Why This Matters for the Origins of Life

Sugars, along with water and carbon, are foundational building blocks for life as we understand it. Finding erythrulose adrift in interstellar gas clouds suggests that the raw chemical ingredients for biology aren't rare or exclusive to our solar system — they might be more common throughout the galaxy than previously thought.

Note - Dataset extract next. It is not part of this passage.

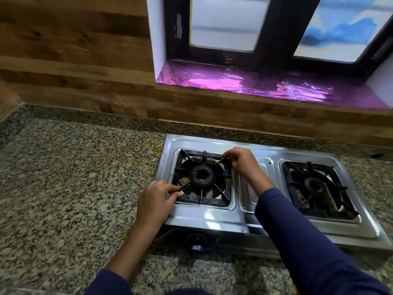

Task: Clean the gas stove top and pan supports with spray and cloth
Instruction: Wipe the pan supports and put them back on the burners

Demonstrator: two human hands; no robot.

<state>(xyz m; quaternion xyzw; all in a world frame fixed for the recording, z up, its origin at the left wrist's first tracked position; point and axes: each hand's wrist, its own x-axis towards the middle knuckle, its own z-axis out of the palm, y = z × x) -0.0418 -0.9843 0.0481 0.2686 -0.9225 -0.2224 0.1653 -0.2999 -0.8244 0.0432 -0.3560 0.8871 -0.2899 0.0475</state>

That doesn't mean there's life near the galactic center. But it does strengthen a growing scientific idea: the molecular building blocks for life can form naturally in deep space long before a planet, or a solar system, ever exists. Those ingredients could then get delivered to young planets via comets, asteroids, or cosmic dust — potentially seeding the chemistry needed for life to eventually emerge.

The Bigger Picture

This discovery adds another piece to the puzzle of how life's chemistry spreads through the universe. Scientists will keep scanning other chemically-rich regions of the galaxy to see if erythrulose — or other unexpected organic molecules — show up elsewhere. Each find like this helps researchers map out just how common the ingredients for life really are, and whether Earth's origin story might be one of many similar stories playing out across the cosmos.

Why it matters

This discovery gives scientists new clues about how the chemical ingredients for life might form and spread across the galaxy, not just on Earth. It's a reminder that the building blocks of biology could be far more widespread in the universe than we ever imagined.